Así como a nivel ético, aproximarse bien es aproximarse para ayudar y no para lastimar, y a nivel de la verdad, aproximarse bien implica transmitir información veraz, a nivel estético, aproximarse bien es comunicar la integridad de una realidad, de manera armónica y con claridad. Aproximarse mal en cambio es aproximarse con una estética desintegradora, que escamotea algunos aspectos del problema o que los manipula creando desarmonía y que oscurece la realidad, la afea y la denigra.

Aproximarse mal: con una estética desintegradora

Cuando las imágenes y las informaciones tienen como único objetivo inducir al consumo o manipular a la gente para aprovecharse de ella, estamos ante un asalto, ante una golpiza. Es la sensación que se tiene muchas veces ante el bombardeo de imágenes seductoras y de imágenes desesperanzadoras. Sentirse bombardeado, invadido, conmocionado, impotente para hacer algo positivo… son sentimientos equivalentes a los que se tiene en un asalto, en un acto de violencia, en un secuestro.

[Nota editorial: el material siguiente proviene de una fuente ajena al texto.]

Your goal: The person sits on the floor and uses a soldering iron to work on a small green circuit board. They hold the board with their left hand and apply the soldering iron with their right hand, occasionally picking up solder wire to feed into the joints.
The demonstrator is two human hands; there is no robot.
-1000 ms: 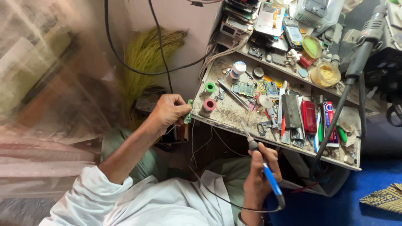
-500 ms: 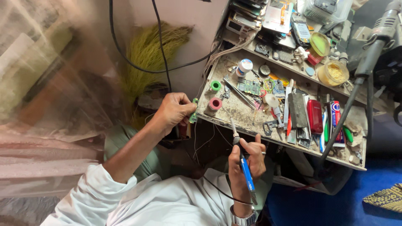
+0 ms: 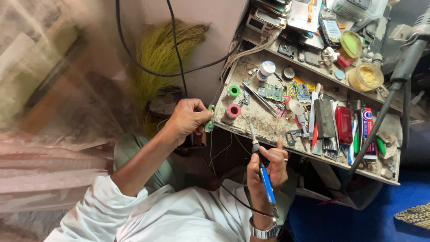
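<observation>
Cluttered bench (image 3: pixel 268 127). Left hand (image 3: pixel 188 118) pinches green board (image 3: pixel 209 124) at bench edge; right hand (image 3: pixel 268 168) grips soldering iron (image 3: pixel 262 168), tip clear of board. Soldering apparently not begun.

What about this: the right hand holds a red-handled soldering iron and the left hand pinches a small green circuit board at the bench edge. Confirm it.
Not quite. In the head view the soldering iron in the right hand has a blue handle, not red. The rest stands: the left hand pinches a small green circuit board at the bench edge.
</observation>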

El otro buen Samaritano                                                                     

San Maximiliano María Kolbe, mártir de la caridad, prisionero 16670 de Auschwitz, propuesto por Juan Pablo II, por el uso que hizo de los MCS, como patrono de los periodistas en todas las ramas de las comunicaciones sociales, supo aproximarse a los heridos del campo de concentración. Y allí donde también estaban los carceleros y verdugos despojando y golpeando, él se hizo prójimo como el mismo Jesús, ofreciendo su vida en servicio por amor, en lugar de Francisco Gajowniczek condenado a muerte... Él, como modelo de todos los comunicadores, nos hace ver que la manera más competente de comunicar el Evangelio de Jesucristo es la belleza del testimonio del compromiso con la verdad y la donación de la vida por amor.

Señor, que nos hagamos prójimos como el Buen Samaritano del Evangelio, que no es otro que vos mismo transfigurado por la belleza del Amor hermoso de Dios por nosotros; que se nos conmuevan las entrañas y se nos enternezca el corazón frente al hermano; que descubramos la belleza del Amor hermoso con el que somos salvados, para que comuniquemos con gozo la belleza del compromiso de amar al prójimo según el ejemplo de Maximiliano Kolbe.»